Kiranas usually have large offerings spread across a vast variety of products and they run their stores efficiently, often with inventory turnovers matching those of large retail chains. Procurement requires them to deal with numerous distributors, a process that can be inefficient. Realizing an opportunity in this space, traditional consumer-facing retailers are now supplying directly to businesses such as kiranas as well, with some of them pushing their own private labels. This is advantageous to both, given the significantly higher margins on them. The friendly, trustworthy kiranas come in handy while pushing such private labels to consumers who are often high on brand loyalty.

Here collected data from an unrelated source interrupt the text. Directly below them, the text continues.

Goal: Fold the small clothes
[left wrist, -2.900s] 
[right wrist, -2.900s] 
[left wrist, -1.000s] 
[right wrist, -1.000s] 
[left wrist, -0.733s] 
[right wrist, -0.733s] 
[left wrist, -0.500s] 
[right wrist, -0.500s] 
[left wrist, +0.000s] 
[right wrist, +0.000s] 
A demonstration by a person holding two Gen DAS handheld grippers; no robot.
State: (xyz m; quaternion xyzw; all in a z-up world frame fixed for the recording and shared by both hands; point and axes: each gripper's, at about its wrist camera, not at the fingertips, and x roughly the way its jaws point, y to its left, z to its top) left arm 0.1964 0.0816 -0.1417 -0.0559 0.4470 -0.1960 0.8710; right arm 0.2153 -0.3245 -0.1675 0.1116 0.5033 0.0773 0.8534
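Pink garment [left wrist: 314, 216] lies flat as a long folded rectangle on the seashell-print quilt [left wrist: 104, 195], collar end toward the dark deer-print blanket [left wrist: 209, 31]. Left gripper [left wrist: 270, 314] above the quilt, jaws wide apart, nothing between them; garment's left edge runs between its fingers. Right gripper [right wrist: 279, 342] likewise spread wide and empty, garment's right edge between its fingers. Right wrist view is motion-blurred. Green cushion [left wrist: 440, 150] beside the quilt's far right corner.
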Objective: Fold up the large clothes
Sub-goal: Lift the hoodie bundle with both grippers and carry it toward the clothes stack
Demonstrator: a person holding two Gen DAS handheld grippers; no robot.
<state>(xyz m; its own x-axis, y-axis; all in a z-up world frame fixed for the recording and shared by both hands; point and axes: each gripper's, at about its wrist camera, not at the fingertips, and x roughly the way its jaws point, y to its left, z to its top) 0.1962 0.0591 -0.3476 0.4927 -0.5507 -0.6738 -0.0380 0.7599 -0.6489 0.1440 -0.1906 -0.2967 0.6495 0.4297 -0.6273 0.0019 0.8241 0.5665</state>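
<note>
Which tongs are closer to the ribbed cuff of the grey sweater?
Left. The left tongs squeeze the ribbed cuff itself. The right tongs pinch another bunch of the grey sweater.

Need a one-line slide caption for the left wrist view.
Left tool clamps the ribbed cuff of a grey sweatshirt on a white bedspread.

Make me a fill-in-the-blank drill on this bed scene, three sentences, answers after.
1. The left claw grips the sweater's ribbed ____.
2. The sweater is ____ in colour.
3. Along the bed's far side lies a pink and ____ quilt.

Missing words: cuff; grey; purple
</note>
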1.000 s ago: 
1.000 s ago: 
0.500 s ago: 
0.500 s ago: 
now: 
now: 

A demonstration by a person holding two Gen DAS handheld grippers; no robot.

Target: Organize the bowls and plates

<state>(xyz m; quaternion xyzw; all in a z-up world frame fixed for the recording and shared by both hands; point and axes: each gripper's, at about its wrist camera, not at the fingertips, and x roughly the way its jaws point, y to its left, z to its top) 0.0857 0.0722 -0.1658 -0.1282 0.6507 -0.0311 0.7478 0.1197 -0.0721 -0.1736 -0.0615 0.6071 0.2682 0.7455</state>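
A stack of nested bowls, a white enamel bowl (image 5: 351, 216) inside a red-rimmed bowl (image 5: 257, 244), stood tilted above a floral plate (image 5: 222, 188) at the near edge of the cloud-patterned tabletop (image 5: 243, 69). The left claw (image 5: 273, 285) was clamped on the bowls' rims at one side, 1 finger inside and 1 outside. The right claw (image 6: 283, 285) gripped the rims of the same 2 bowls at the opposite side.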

Some may argue that the very existence of kiranas is at stake; the reality is quite different. Kiranas are set to gradually transition from pure retailers to retailers and service providers. While some are justifiably apprehensive of the changes they see around them, it is imperative that they start to think of themselves in this new light to adapt to the changing consumption trends. Given the advent of the gig economy coupled with the ongoing retail upheaval, kiranas may eventually start to resemble independent contractors or agents for companies who enlist their services. These can be as simple as serving as pick-up/drop-off locations to as complex as fulfilment points for hyperlocal services to as diverse as battery-swapping or charging- stations for electric vehicles. With unique knowledge of their locality and years of social capital, kiranas stand to benefit from the symbiotic relationship that is emerging. Luckily for the kiranas, they seem to be reimagining themselves.

The friendly neighbourhood kirana is not going anywhere; it is just getting a makeover for 21st-century retail.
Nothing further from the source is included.